Let’s clear up a few misconceptions about the Cardinals.
Much is being made of the series of trades the Cardinals made at mid-season to drastically alter the configuration of their roster that “led” them to the World Series.
In a sense, the trades in which they acquired Edwin Jackson, Marc Rzepczynski, Octavio Dotel and Rafael Furcal were upgrades on and off the field; by now it’s clear that Colby Rasmus and his dad, while not being responsible for the Cardinals inconsistency, didn’t fit into the clubhouse profile and it’s better that both sides moved on.
Absent of the deranged, maniacal, head-rolling fallout in Boston, the Braves collapse was just about as bad as that of the Red Sox; without it, the Cardinals wouldn’t have made the playoffs at all.
The Braves lost 20 of their final 30 games to present the Cardinals with the opportunity to make the run back into the picture; the Cardinals also benefited from the Phillies retrospectively ill-fated decision to play all-out in the last three games of the season in Atlanta and kick the door open by sweeping of the Braves.
They couldn’t have known it at the time and the playoffs can turn on one game (as we saw), but the Phillies would’ve been better off playing any of the other teams among the Diamondbacks, Brewers and Braves had they been their opponents instead of the Cardinals.
When Nyjer Morgan (or his sociopathic alter-ego The Real T. Plush) and the Brewers goaded the fading Cardinals with taunts and other foolish temptations of fate, they behaved as a club that thought they were better than they were and had seen the last of the Cardinals.
This had little to do with the Cardinals searing, breakneck month of desperation, but it didn’t help the Brewers cause. They chose to poke the bear and the bear got up, grabbed them by their throats and ripped their heads off.

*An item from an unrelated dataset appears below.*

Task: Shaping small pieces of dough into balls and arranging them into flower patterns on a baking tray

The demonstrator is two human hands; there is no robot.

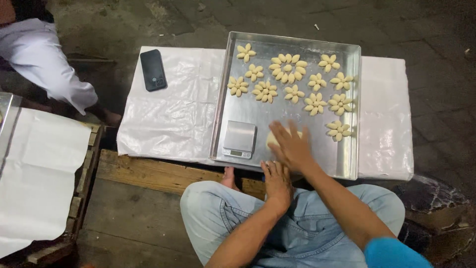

Along the way, the Cardinals were assisted by practical matters. It’s a nice, neat story to say the Cardinals were spurred on by an act of disrespect from the Brewers—and to some extent they probably were—but circumstances had to fall in a certain way for the classic denouement of a group of warriors led by their stoic hero Albert Pujols and legendary tactician Tony LaRussa putting the arrogant, loud and obnoxious group of upstarts in their collective places.
And it happened perfectly, just like in the movies.
Now we’ll hear other made-for-dramatic-effect nonsense of how this could possibly be Pujols’s final series as a member of the Cardinals; that the fate of manager LaRussa is in question with his contract on a mutual option for 2012.
Here’s are two flashes of Force Lightning to detonate such stupidity: Pujols isn’t leaving; he knows it, the Cardinals know it and baseball knows it. The Cardinals will make a reasonable offer that they can afford and still be competitive; Pujols won’t be embarrassed by receiving a contract far below those of Ryan Howard and Prince Fielder; everyone will remain together and stay as they are.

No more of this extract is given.